» TASK INSTRUCTIONS
Give back the records below exactly, omitting the pictures.

» DATA RECORDS
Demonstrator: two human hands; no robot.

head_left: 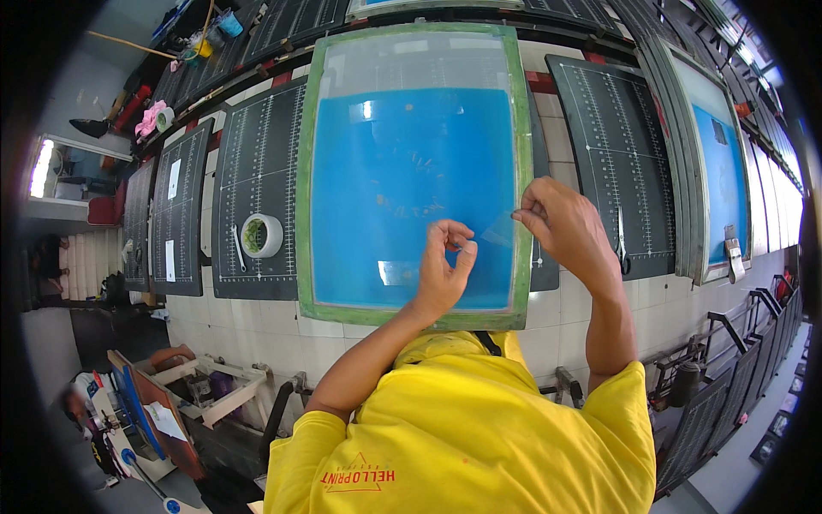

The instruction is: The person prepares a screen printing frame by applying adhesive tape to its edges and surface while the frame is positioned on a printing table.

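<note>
Over the lower right corner of the blue screen frame [411, 171], the left hand [443, 272] and right hand [563, 224] each pinch an end of a clear tape strip [497, 230], grip clamped. Keeping the strip taut and parallel to the frame's green edge should help it lie without wrinkles.

A: The screen [411, 171] is bright blue mesh in a green frame [302, 188].
B: The boards [257, 188] beside it are black with white ruler-style grid lines, and the shirt [479, 428] is yellow with red print.
</note>
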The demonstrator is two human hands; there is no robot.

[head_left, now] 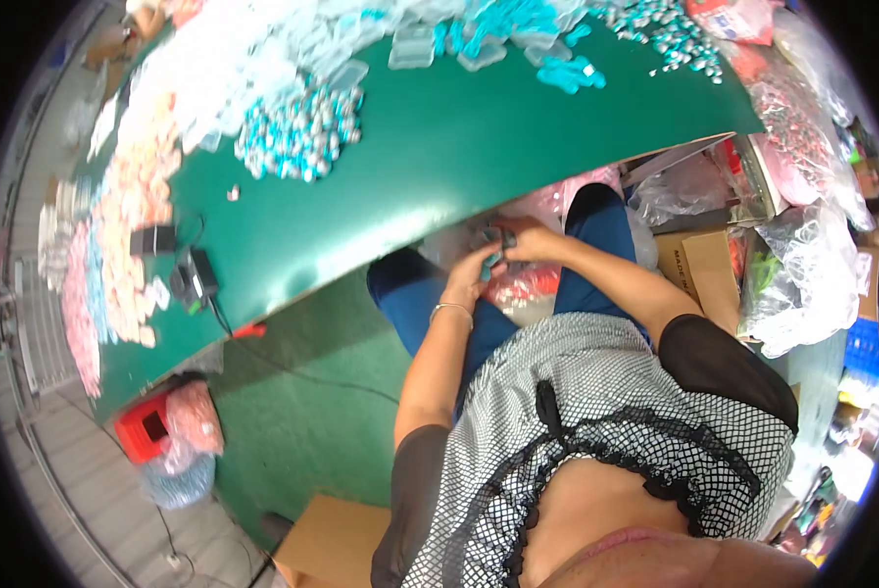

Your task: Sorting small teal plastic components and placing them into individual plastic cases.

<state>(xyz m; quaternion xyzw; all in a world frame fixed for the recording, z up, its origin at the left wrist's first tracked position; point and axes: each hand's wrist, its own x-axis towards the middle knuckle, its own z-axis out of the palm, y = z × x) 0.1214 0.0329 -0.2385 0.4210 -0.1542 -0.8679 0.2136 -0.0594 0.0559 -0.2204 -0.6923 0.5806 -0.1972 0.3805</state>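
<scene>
My left hand (467, 274), with a bracelet at the wrist, and my right hand (532, 241) meet over my lap, just below the table's front edge. The fingers of both are closed around small greyish-teal pieces (492, 238), whose kind is too small and too covered to make out. Under the hands, between my knees, a transparent plastic bag (523, 291) shows something red inside.
On the green table (439, 137) lie a heap of teal-and-silver small parts (300, 132), transparent plastic cases (412, 47), teal pieces (569, 74), peach pieces (131, 216) and a black adapter (195, 279) with a trailing cord. Cardboard boxes (699, 274) and bags stand at the right.
</scene>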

» SOLUTION
Demonstrator: two human hands; no robot.

head_left: 

The instruction is: The person prepares a screen printing frame by applying adhesive tape to its edges and surface while the frame is positioned on a printing table.

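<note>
Over the lower right corner of the blue screen frame [411, 171], the left hand [443, 272] and right hand [563, 224] each pinch an end of a clear tape strip [497, 230], grip clamped. Keeping the strip taut and parallel to the frame's green edge should help it lie without wrinkles.

A: The screen [411, 171] is bright blue mesh in a green frame [302, 188].
B: The boards [257, 188] beside it are black with white ruler-style grid lines, and the shirt [479, 428] is yellow with red print.
</note>
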The demonstrator is two human hands; there is no robot.

[head_left, now] 

Your task: Sorting small teal plastic components and placing them into individual plastic cases.

<state>(xyz m; quaternion xyzw; all in a world frame fixed for the recording, z up, its origin at the left wrist's first tracked position; point and axes: each hand's wrist, its own x-axis towards the middle knuckle, its own z-axis out of the palm, y = z × x) 0.1214 0.0329 -0.2385 0.4210 -0.1542 -0.8679 0.2136 -0.0594 0.0559 -0.2204 -0.6923 0.5806 -0.1972 0.3805</state>
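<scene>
My left hand (467, 274), with a bracelet at the wrist, and my right hand (532, 241) meet over my lap, just below the table's front edge. The fingers of both are closed around small greyish-teal pieces (492, 238), whose kind is too small and too covered to make out. Under the hands, between my knees, a transparent plastic bag (523, 291) shows something red inside.
On the green table (439, 137) lie a heap of teal-and-silver small parts (300, 132), transparent plastic cases (412, 47), teal pieces (569, 74), peach pieces (131, 216) and a black adapter (195, 279) with a trailing cord. Cardboard boxes (699, 274) and bags stand at the right.
</scene>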

Nothing more is needed to complete the output.